Demain, jeudi, on passe aux choses plus sérieuses, un uro-oncologue. Ouf! C’est pas trop tôt! En fait, le principal problème que je découvre dans notre merveilleux système de santé, ce n’est pas le fait d’avoir à payer certains examens en clinique privée - question d’avoir l’examen et les résultats rapidement - mais plutôt ce qui semble être la norme de tous les praticiens: l’utilisation du conditionnel. «Laisse supposer…», «suggère la présence…», «incite à penser que…». Bref, on a beau passer sous des machines qui valent des millions, en bout de ligne, ce qu’on vous dit, c’est qu’on voit bien que vous avez quelque chose, mais qu’on ne sait pas ce que c’est.
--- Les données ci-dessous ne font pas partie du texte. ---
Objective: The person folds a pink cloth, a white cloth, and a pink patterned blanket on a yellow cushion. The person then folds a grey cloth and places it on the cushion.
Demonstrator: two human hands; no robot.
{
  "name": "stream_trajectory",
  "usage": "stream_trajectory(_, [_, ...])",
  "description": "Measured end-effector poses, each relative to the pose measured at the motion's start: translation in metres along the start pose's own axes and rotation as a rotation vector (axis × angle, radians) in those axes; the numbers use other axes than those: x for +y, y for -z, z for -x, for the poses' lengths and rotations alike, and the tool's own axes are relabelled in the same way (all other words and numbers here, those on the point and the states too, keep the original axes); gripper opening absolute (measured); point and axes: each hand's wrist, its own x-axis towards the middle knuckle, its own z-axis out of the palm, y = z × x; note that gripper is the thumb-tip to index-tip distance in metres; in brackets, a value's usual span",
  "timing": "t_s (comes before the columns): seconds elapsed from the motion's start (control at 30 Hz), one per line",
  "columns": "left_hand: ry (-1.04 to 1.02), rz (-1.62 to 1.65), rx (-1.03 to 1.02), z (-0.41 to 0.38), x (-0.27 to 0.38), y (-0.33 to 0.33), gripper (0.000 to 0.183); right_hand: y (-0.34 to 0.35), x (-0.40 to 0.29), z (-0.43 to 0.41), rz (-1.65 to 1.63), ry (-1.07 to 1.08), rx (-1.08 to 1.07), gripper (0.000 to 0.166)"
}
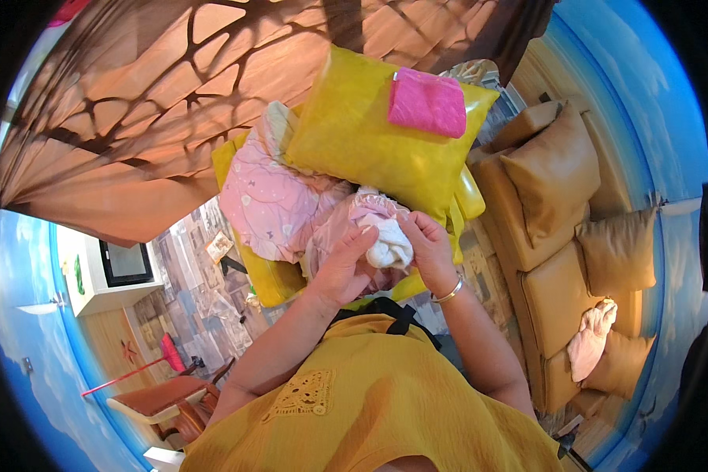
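Note:
Between my two hands is a bunched white cloth (390, 246), perhaps a small garment. My left hand (349, 265) grips its left side with the thumb on top. On the other side, the thumb and fingers of my right hand (428, 245) pinch its edge. Beneath lies a pile of pale pink fabric (330, 239) with a lacy trim (374, 203). To the left rests a pink patterned cloth bundle (271, 200). A yellow cushion (354, 130) leans beyond the hands, and a folded bright pink towel (428, 103) lies on it.
A tan sofa (557, 301) with several cushions lines the right, a light pink cloth (590, 342) on its seat. Brown patterned drapery (147, 118) hangs at upper left. At lower left are a brown chair (159, 401), a pink broom (170, 352) and a white cabinet (88, 271).

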Motion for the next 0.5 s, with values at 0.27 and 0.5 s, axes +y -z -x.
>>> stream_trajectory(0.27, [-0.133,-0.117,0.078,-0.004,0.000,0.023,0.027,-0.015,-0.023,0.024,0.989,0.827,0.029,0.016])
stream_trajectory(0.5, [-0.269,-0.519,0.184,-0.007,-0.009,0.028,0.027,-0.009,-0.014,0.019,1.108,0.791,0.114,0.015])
Et comme on vous charge un bras pour l’examen, on ne peut tout de même pas vous dire qu’on ne sait pas ce que vous avez! Alors on fait un gentil petit bilan disant tout ce qui est normal (vous serez heureux d’apprendre que j’ai un coeur et deux poumons qui entrent dans les normes. C’est rassurant, non?) et émettant quelques suppositions.
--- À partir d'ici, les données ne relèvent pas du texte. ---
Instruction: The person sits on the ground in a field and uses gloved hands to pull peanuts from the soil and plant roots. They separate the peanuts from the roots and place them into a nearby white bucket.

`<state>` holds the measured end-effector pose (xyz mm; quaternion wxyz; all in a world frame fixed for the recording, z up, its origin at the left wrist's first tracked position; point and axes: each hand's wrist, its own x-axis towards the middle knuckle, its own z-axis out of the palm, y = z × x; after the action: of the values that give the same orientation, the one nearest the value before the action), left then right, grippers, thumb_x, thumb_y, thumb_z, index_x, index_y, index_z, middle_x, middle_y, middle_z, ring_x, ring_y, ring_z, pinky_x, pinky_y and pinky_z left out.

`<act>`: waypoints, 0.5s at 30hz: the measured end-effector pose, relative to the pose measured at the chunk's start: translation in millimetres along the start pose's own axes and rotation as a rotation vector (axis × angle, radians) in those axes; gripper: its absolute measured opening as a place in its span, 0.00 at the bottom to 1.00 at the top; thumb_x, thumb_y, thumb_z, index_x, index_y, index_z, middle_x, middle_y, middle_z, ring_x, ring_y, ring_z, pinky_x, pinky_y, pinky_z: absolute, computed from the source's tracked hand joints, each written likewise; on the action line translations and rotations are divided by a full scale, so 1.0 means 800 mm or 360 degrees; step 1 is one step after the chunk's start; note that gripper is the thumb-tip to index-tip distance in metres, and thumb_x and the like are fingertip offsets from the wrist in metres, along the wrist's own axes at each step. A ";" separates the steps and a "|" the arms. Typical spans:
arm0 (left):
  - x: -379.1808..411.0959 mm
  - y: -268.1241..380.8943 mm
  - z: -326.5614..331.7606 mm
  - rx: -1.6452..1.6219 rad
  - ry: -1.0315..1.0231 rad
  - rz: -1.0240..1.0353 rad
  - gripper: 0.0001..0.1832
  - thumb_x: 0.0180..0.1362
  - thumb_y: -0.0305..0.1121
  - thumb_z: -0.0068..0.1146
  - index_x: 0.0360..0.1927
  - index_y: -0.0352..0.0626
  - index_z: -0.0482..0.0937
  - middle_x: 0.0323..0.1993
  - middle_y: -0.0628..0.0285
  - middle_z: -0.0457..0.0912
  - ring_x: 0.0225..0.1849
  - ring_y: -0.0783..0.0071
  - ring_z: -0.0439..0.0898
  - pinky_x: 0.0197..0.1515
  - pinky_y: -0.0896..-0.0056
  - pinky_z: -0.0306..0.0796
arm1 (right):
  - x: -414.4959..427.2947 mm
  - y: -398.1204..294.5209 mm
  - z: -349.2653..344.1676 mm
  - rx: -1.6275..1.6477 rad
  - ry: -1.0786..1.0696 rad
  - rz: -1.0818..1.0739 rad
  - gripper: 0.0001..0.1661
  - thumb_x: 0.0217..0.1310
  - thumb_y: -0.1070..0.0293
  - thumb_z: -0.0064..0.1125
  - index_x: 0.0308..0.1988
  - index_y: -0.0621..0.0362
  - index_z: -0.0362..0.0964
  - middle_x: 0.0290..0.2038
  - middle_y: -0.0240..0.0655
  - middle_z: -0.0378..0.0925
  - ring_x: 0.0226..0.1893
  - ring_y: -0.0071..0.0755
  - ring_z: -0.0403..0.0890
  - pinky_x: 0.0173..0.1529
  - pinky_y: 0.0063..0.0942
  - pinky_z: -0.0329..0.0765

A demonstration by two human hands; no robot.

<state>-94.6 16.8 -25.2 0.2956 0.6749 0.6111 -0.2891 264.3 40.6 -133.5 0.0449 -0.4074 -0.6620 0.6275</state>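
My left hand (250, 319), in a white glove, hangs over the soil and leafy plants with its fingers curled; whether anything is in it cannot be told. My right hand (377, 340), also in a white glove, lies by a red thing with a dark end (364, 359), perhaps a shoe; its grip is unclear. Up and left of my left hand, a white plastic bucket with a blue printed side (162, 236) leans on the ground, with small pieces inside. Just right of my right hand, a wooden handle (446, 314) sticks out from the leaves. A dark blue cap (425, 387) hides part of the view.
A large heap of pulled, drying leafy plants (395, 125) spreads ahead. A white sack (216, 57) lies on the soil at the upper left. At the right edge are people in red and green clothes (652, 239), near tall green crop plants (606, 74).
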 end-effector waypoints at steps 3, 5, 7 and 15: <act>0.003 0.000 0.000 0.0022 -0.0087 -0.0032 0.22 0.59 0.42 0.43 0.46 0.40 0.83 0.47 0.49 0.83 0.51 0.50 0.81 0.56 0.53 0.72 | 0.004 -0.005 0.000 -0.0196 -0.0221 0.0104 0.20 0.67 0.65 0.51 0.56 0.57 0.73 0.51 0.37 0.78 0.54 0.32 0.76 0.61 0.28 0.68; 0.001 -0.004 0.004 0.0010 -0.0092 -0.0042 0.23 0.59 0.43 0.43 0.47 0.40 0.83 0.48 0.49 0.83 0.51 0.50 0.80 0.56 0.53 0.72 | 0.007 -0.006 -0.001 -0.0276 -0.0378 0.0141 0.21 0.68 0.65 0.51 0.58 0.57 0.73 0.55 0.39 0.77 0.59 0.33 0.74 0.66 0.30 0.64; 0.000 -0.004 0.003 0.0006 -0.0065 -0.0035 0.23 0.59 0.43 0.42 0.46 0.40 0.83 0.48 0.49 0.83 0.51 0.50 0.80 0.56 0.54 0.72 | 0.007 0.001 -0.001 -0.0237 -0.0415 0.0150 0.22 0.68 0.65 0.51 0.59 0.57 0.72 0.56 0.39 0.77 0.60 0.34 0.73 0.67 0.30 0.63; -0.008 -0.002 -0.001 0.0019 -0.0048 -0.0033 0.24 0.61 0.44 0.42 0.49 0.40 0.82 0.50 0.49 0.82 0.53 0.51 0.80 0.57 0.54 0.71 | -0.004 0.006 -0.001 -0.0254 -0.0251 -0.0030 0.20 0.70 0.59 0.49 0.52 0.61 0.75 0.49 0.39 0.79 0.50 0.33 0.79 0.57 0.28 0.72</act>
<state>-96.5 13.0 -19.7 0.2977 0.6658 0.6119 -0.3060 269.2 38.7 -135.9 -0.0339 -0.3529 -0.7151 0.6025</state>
Évidemment, pour en savoir plus… il faut d’autres tests!
Heureusement, il existe des ressources qui - wow! - se rappellent que ce que les médecins appellent «un patient» ou «un dossier», c’est une personne. C’est notamment le cas de la Fondation québécoise du cancer. Vous ne pouvez pas imaginer à quel point se faire parler clairement, faire mettre les choses en perspective peut aider! Je tire mon chapeau à ces personnes qui sont là, pour nous écouter, nous renseigner, nous rassurer, et SURTOUT humaniser tout ce processus!
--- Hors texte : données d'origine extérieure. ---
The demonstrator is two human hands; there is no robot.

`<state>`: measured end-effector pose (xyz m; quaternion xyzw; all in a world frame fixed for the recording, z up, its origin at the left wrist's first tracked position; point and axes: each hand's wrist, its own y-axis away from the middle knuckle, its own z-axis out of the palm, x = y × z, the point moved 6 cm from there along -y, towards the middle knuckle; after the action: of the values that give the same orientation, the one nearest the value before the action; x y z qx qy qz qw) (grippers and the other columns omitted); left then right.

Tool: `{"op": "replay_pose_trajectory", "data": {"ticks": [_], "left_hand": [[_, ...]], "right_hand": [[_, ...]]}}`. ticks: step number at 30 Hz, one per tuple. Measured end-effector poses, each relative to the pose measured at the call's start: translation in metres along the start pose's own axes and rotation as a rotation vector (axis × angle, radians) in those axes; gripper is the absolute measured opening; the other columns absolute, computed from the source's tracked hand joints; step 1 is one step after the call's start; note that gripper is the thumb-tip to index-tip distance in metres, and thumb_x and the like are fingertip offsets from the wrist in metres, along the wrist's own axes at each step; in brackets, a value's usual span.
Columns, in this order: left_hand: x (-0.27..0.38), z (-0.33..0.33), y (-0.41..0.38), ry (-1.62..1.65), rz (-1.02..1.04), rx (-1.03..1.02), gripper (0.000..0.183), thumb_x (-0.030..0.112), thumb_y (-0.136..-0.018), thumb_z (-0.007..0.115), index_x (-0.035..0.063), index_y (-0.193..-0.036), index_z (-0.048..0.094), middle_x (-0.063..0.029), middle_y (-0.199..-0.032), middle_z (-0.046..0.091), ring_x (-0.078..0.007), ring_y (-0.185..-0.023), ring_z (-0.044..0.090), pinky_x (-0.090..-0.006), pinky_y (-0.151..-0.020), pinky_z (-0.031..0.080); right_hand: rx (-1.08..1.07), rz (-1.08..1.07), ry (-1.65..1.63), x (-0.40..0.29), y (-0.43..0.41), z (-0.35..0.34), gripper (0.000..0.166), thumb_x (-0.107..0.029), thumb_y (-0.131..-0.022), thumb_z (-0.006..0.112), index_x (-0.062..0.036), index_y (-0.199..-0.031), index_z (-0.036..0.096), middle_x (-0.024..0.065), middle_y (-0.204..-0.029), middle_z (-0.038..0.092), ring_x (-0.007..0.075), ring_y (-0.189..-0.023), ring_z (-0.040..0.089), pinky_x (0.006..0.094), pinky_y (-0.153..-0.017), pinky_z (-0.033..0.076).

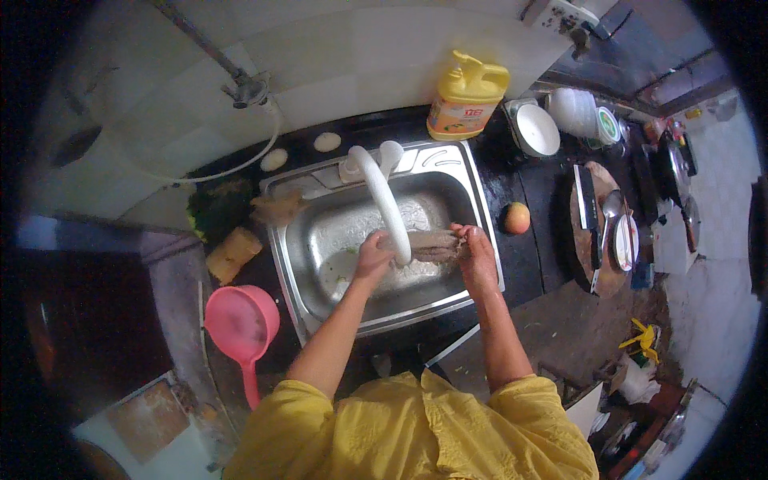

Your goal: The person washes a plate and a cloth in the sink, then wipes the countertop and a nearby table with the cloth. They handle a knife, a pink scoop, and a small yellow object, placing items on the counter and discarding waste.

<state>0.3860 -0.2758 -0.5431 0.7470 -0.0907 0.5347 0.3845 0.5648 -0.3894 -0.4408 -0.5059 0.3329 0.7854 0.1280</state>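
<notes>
A wet, greyish-brown cloth (435,246) is stretched between my two hands above the basin of a stainless steel sink (336,270). My left hand (375,258) grips its left end, close to the mouth of the white curved faucet (379,192). The right end is bunched in my right hand (479,255), near the basin's right wall. The faucet's spout passes in front of the cloth's left part and hides some of it. Small green scraps lie on the basin floor.
Left of the sink are a pink plastic dipper (240,321), a tan block-like object (234,255) and a brown crumpled thing (281,208). A yellow detergent jug (468,99) stands behind. To the right are a round fruit (516,218), a white bowl (537,131) and a cleaver (585,198) on a wooden chopping board (612,279).
</notes>
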Motion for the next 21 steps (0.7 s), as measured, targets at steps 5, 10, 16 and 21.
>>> {"op": "replay_pose_trajectory", "data": {"ticks": [5, 10, 16, 21], "left_hand": [[0.064, 0.049, 0.064, -0.307, 0.461, 0.186, 0.049, 0.024, -0.07, 0.073, -0.0011, -0.109, 0.056, -0.0157, -0.119, 0.053, -0.0334, -0.101, 0.057, -0.0415, -0.087, 0.045], [0.083, 0.057, 0.093, -0.31, 0.582, 0.145, 0.04, 0.028, -0.069, 0.073, 0.0016, -0.095, 0.059, -0.0161, -0.09, 0.056, -0.0361, -0.089, 0.057, -0.0459, -0.078, 0.047], [0.023, -0.036, 0.007, -0.334, 0.125, 0.523, 0.041, 0.036, -0.076, 0.066, 0.01, -0.107, 0.061, -0.0168, -0.093, 0.06, -0.0379, -0.095, 0.058, -0.0459, -0.081, 0.048], [0.049, 0.028, 0.058, -0.211, 0.37, 0.487, 0.038, 0.035, -0.077, 0.066, 0.009, -0.103, 0.058, -0.0179, -0.094, 0.061, -0.0393, -0.098, 0.058, -0.0489, -0.078, 0.049]], "right_hand": [[-0.064, 0.549, -0.375, 0.12, -0.011, -0.007, 0.04, -0.049, -0.091, 0.052, -0.0167, -0.113, 0.057, 0.004, -0.109, 0.055, 0.021, -0.103, 0.055, 0.0384, -0.087, 0.048], [-0.375, 0.574, -0.394, 0.156, -0.031, 0.048, 0.039, -0.042, -0.092, 0.052, -0.0127, -0.118, 0.056, 0.0056, -0.111, 0.058, 0.021, -0.101, 0.057, 0.0359, -0.087, 0.049], [-0.333, -0.381, 0.464, 0.08, -0.01, 0.099, 0.058, -0.028, -0.077, 0.066, -0.0052, -0.127, 0.049, 0.0181, -0.118, 0.057, 0.0312, -0.108, 0.056, 0.0388, -0.092, 0.046], [-0.262, -0.268, 0.676, 0.105, -0.039, 0.073, 0.071, -0.028, -0.065, 0.075, -0.0053, -0.127, 0.05, 0.0221, -0.112, 0.059, 0.0382, -0.099, 0.059, 0.043, -0.086, 0.048]]}}
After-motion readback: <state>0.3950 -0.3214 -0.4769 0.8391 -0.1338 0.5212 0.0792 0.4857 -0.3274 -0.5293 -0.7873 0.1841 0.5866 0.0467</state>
Donc, au stade où les choses en sont, il n’y a vraiment qu’une façon d’avoir l’heure juste, c’est de faire une biopsie. Je verrai donc demain avec le spécialiste s’il partage cet avis et quand on procède. En bon français, y’en a marre d’attendre et d’être dans le flou!






Courage Benoit et tiens nous au jus. Je t’embrasse
Nous avons beau etre à l’autre bout de la planete vous et moi, mais je vois que les procedés sont les memes… tout comme la communication des medecins.
Fa, merci de ta visite.
Effectivement, je crois que c’est un mal universel de la médecine de ne pas oser/savoir/vouloir donner l’heure juste aux patients. A-t-on peur des poursuites en cas d’erreur? Pense-t-on que les patients ne sont pas capables d’avaler un diagnostic avec de sombres prognostics? Je ne saurais dire.
Ce que je sais, c’est que, beaucoup plus que la gravité de la maladie, c’est l’incertitude qui me ronge.